▸ ABOUT THIS TASK: Output the listing word for word, minus images.

▸ INFORMATION PROVIDED:
--------------------

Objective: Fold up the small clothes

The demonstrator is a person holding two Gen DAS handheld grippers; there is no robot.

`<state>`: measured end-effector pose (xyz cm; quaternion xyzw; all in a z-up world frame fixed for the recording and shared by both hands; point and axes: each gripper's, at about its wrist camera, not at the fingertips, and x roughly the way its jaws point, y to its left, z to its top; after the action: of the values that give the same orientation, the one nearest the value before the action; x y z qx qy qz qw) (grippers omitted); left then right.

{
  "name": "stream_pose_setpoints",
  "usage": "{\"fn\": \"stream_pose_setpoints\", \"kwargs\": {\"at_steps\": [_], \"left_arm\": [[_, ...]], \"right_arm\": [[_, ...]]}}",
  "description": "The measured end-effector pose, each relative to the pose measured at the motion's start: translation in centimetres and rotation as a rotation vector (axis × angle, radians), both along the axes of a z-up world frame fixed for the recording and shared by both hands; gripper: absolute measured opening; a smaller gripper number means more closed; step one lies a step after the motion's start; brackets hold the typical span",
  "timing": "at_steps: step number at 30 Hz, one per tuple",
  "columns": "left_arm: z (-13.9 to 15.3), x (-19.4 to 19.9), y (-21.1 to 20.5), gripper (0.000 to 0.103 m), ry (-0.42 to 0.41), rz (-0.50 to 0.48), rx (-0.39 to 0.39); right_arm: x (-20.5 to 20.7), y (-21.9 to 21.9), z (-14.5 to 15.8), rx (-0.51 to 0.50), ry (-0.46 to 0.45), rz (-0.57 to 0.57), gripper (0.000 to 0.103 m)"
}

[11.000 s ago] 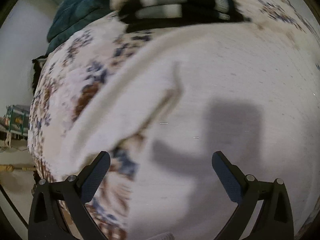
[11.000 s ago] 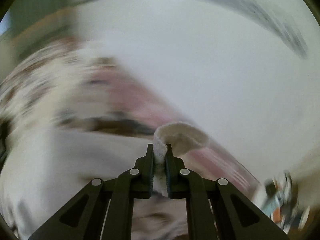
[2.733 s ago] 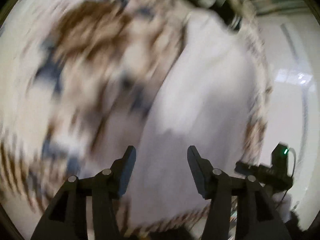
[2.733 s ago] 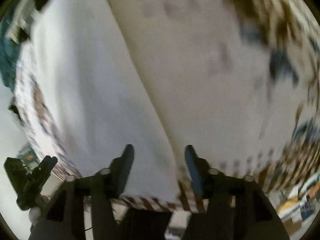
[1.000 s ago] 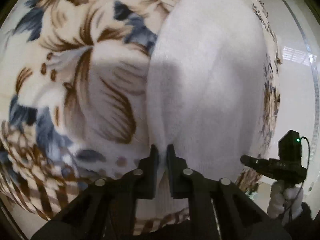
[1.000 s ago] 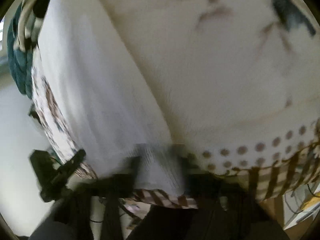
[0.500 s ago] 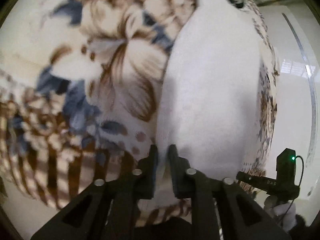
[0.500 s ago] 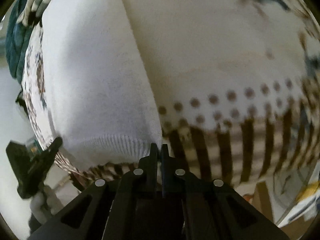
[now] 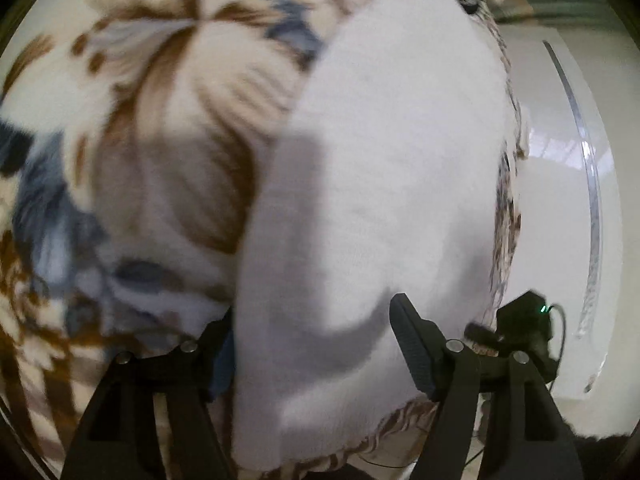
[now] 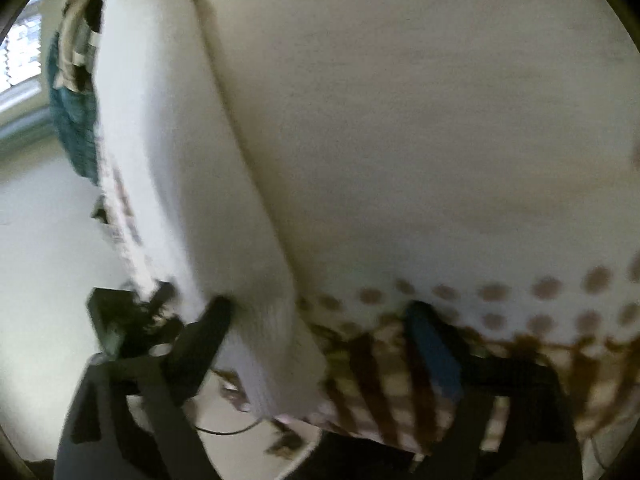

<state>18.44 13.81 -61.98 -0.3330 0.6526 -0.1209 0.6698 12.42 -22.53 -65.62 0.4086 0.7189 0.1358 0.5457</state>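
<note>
A white knitted garment lies flat on a floral blanket. My left gripper is open and its fingers straddle the garment's near edge. In the right wrist view the same garment runs along the left side with its ribbed hem near the bed's edge. My right gripper is open over that hem and the dotted blanket border. The other gripper shows at the far right in the left wrist view.
A dark teal cloth and a striped folded garment lie at the far end of the bed. Pale floor lies beyond the bed's edge. A white wall stands at the right.
Both grippers were shut on the garment's hem half a second ago and are now open. The garment lies released on the blanket.
</note>
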Motion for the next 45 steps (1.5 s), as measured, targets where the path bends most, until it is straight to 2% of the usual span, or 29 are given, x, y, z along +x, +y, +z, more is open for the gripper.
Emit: {"fn": "stream_pose_setpoints", "kwargs": {"at_steps": [1,2,3,4,6,7,10,13,15,19,23,28,30,31,32,33,34,35,37,39,42,45], "left_arm": [[0.3,-0.2,-0.5,0.030,0.001,-0.026,0.014],[0.3,-0.3,-0.8,0.019,0.003,-0.035,0.010],[0.6,-0.5,-0.8,0.018,-0.001,-0.026,0.003],[0.7,-0.5,-0.5,0.017,-0.003,-0.018,0.002],[1.0,-0.7,0.0,0.014,-0.001,0.002,-0.004],[1.1,-0.9,0.3,0.014,0.001,0.015,-0.011],[2.3,-1.4,1.3,0.012,0.004,0.044,-0.037],[4.5,-1.3,2.0,0.011,0.009,0.065,-0.063],[6.1,-0.7,2.2,0.011,0.002,0.070,-0.066],[9.5,2.8,2.6,0.011,-0.047,0.132,-0.128],[11.1,8.9,4.0,0.011,-0.109,0.222,-0.208],[10.3,19.6,3.5,0.013,-0.151,0.315,-0.254],[9.7,23.3,4.2,0.023,-0.171,0.353,-0.296],[9.4,25.1,4.6,0.027,-0.188,0.366,-0.321],[9.5,26.6,5.2,0.039,-0.210,0.375,-0.341],[9.7,27.4,5.6,0.055,-0.228,0.387,-0.337],[10.0,27.9,6.1,0.057,-0.252,0.404,-0.327],[10.3,28.3,6.7,0.057,-0.281,0.410,-0.328],[10.7,28.5,7.1,0.061,-0.296,0.371,-0.255],[10.5,28.6,6.4,0.061,-0.300,0.281,-0.152],[9.6,29.7,3.0,0.061,-0.303,0.054,0.026],[8.2,30.8,-0.4,0.058,-0.295,-0.112,0.152]], "right_arm": [[0.1,0.6,-0.1,0.028,-0.008,-0.006,0.095],[0.2,1.9,-0.5,0.043,-0.014,-0.008,0.094],[0.1,2.5,-0.5,0.060,-0.021,-0.011,0.093],[0.0,2.2,-0.4,0.066,-0.020,-0.009,0.088],[-0.2,2.4,-0.7,0.037,-0.003,0.018,0.044],[-0.5,2.5,-0.9,0.030,0.011,0.022,0.016],[-1.1,2.4,-0.2,0.043,-0.004,-0.017,0.011],[-0.9,2.7,1.7,0.073,-0.038,-0.034,0.011],[-0.1,2.5,4.0,0.101,-0.079,-0.036,0.010],[3.7,2.9,8.3,0.139,-0.177,-0.035,0.010],[10.3,3.1,11.1,0.183,-0.252,-0.095,0.010],[22.1,3.1,12.2,0.151,-0.327,-0.189,0.010],[27.2,3.1,11.8,0.147,-0.337,-0.238,0.011],[29.8,3.2,11.6,0.133,-0.344,-0.262,0.015],[31.9,3.2,11.4,0.107,-0.346,-0.281,0.019],[34.0,3.3,11.1,0.095,-0.352,-0.298,0.022],[35.0,2.7,11.0,0.090,-0.356,-0.305,0.034],[35.0,1.7,11.1,0.085,-0.367,-0.306,0.050],[35.2,1.0,11.6,0.049,-0.389,-0.291,0.064],[34.6,1.1,11.6,-0.031,-0.389,-0.247,0.064],[34.2,1.2,11.1,-0.152,-0.380,-0.187,0.065],[33.3,0.9,9.6,-0.224,-0.360,-0.147,0.065]]}}
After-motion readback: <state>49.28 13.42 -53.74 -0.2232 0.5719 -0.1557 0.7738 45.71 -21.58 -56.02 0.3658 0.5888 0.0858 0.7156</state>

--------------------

▸ ANSWER FOR THIS EXERCISE:
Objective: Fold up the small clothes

The demonstrator is a person holding two Gen DAS handheld grippers; there is no robot.

`<state>`: measured end-effector pose (xyz cm; quaternion xyzw; all in a z-up world frame fixed for the recording and shared by both hands; point and axes: each gripper's, at about its wrist camera, not at the fingertips, and x roughly the way its jaws point, y to its left, z to its top; after the action: of the values that give the same orientation, the one nearest the value before the action; x y z qx qy qz qw) (grippers omitted); left then right.

{
  "name": "stream_pose_setpoints",
  "usage": "{\"fn\": \"stream_pose_setpoints\", \"kwargs\": {\"at_steps\": [_], \"left_arm\": [[_, ...]], \"right_arm\": [[_, ...]]}}",
  "description": "The measured end-effector pose, each relative to the pose measured at the motion's start: translation in centimetres and rotation as a rotation vector (axis × angle, radians), both along the axes of a z-up world frame fixed for the recording and shared by both hands; gripper: absolute measured opening; a smaller gripper number means more closed; step one lies a step after the motion's start; brackets hold the typical span",
  "timing": "at_steps: step number at 30 Hz, one per tuple",
  "columns": "left_arm: z (-13.9 to 15.3), x (-19.4 to 19.9), y (-21.1 to 20.5), gripper (0.000 to 0.103 m), ry (-0.42 to 0.41), rz (-0.50 to 0.48), rx (-0.39 to 0.39); right_arm: x (-20.5 to 20.7), y (-21.9 to 21.9), z (-14.5 to 15.8), rx (-0.51 to 0.50), ry (-0.46 to 0.45), rz (-0.57 to 0.57), gripper (0.000 to 0.103 m)"
}

[11.000 s ago] 
[11.000 s ago] 
[2.733 s ago] 
[2.733 s ago] 
[1.000 s ago] 
[1.000 s ago] 
[0.500 s ago] 
[0.500 s ago] 
[now] 
[now] 

<state>18.44 13.81 -61.98 -0.3330 0.6526 -0.1209 0.6698 12.42 -22.53 -65.62 0.4086 0.7189 0.1358 0.5457</state>
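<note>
A white knitted garment lies flat on a floral blanket. My left gripper is open and its fingers straddle the garment's near edge. In the right wrist view the same garment runs along the left side with its ribbed hem near the bed's edge. My right gripper is open over that hem and the dotted blanket border. The other gripper shows at the far right in the left wrist view.
A dark teal cloth and a striped folded garment lie at the far end of the bed. Pale floor lies beyond the bed's edge. A white wall stands at the right.
Both grippers were shut on the garment's hem half a second ago and are now open. The garment lies released on the blanket.
</note>
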Motion for the next 45 steps (1.5 s), as measured, targets where the path bends most, until it is straight to 2% of the usual span, or 29 are given, x, y, z along +x, +y, +z, more is open for the gripper.
Emit: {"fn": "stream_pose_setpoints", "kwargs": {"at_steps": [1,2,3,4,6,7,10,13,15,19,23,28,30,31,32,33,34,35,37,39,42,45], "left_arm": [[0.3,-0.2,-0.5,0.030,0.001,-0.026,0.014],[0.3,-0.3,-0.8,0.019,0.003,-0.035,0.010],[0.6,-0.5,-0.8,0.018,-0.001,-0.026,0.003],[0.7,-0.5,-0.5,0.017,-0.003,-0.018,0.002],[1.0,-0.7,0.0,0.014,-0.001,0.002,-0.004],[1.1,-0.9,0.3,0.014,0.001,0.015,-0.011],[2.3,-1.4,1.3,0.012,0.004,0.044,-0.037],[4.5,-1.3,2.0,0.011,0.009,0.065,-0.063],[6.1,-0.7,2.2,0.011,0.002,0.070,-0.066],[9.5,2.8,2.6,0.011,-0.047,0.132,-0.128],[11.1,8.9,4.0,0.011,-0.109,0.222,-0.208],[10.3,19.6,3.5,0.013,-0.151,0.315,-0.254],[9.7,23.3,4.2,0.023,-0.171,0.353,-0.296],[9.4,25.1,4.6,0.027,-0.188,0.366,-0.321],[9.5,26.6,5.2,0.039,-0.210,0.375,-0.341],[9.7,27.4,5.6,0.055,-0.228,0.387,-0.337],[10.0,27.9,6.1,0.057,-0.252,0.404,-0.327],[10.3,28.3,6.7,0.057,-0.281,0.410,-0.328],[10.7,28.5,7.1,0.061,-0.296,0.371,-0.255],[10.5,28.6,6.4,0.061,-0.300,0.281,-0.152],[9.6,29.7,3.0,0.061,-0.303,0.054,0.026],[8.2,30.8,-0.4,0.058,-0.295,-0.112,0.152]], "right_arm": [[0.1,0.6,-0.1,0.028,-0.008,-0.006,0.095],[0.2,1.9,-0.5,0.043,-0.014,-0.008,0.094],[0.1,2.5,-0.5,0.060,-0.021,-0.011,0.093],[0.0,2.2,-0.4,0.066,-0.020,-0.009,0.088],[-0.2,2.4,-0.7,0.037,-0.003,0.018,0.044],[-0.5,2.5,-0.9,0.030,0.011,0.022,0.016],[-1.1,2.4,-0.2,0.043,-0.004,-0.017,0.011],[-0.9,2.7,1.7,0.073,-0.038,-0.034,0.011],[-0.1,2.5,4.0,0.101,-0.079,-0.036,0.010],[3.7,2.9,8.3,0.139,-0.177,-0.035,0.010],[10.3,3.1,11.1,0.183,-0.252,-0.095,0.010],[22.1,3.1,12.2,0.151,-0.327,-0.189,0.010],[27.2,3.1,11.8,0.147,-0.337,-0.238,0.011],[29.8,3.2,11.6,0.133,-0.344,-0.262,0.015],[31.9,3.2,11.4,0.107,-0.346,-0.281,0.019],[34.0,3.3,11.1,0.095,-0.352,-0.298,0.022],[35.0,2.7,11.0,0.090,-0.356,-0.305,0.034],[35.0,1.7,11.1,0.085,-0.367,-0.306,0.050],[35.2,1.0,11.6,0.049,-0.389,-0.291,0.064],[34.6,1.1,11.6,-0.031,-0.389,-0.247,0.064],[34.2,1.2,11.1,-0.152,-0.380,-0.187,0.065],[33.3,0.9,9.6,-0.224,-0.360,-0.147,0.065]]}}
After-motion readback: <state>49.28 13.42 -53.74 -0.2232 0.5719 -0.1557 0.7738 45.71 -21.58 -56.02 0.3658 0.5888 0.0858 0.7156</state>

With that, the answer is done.